You see, good OO is about creating models aka abstractions that represent the "real world elements" your code is dealing with. In a helpful way. In that sense, good OO is much more about behavior (aka methods) than about state (aka fields).

From there: having classes that have a lot of fields is a first design smell already. And then having getters/setters on most/all of those fields is making things rather worse .

Beyond that: when you have two classes A and B. A has 5 fields, B has 7, ... and you find that 3 of those fields are "common" ... the real real answer is: create a class C that contains those 3 fields; and put a field of type C into A and B. And yes, the default would be to have a C field within A and B - because you favor composition over inheritance .

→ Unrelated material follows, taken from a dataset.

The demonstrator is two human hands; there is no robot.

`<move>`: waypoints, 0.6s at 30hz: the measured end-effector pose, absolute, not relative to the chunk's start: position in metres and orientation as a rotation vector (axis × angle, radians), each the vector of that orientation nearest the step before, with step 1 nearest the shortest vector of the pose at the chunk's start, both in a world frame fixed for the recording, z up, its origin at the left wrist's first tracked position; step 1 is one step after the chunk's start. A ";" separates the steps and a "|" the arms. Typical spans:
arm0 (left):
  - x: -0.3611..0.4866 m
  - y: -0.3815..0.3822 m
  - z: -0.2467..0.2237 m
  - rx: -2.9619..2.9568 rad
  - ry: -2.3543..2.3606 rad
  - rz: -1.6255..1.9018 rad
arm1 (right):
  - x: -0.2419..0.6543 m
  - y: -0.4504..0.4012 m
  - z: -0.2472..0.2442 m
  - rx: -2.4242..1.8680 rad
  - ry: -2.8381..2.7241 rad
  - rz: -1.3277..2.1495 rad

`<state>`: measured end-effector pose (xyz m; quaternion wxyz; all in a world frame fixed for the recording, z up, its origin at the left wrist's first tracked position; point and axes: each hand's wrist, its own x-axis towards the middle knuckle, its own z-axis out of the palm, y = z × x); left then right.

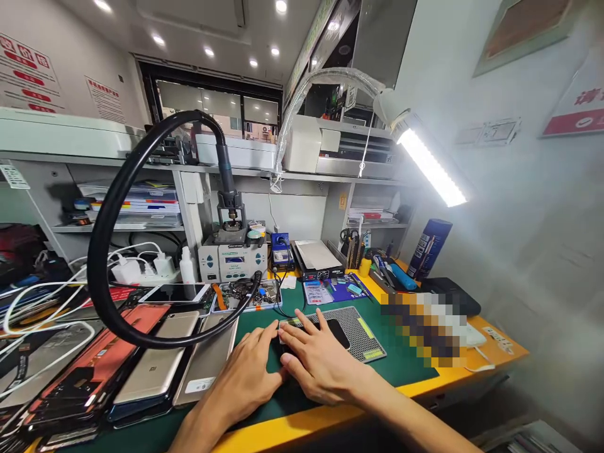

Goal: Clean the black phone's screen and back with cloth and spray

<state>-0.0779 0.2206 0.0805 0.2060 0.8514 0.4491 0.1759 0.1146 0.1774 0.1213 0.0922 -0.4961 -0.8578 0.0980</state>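
A dark smartphone (338, 335) lies on a grey perforated pad (353, 319), partly covered by my hands. My left hand (248, 374) is at the phone's left end, with its thumb and forefinger around a dark edge there. My right hand (318, 362) rests across the phone from above, fingers spread and stretched out, its fingertips touching near my left forefinger. Much of the phone's left part is hidden under both hands. Below the pad lies a green work mat (401, 368).
Several phones and phone shells (155, 358) are laid out on the left. A black hose (94, 251) loops over them from a hot-air station (233, 261). A tray of small parts (248, 296) stands behind my hands. A bright lamp (431, 163) hangs at the right.
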 end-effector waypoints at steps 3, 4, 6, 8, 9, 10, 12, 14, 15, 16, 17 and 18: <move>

So, yes; there are frameworks that help with this. Or you could re-organize your fields into a single Map instance.

But (probably opinionated): I think you should first talk to some real people, review the current solution and ask yourself: "are we doing real OO here; or are our objects nothing but records that we move around and that procedural code is then working on". In other words - ask yourself if you are really doing OOP here.

Maybe you should store your String in a map.

When you fill your foo class you do it using insert.

Then when you want to copy from each other you iterate on the values.

If you have a lot of members in the class(es), you can use reflection to copy fields. That will allow you to also copy a null value across correctly. It's a lot of more fragile code, so it's only going to be useful if you have a lot of members.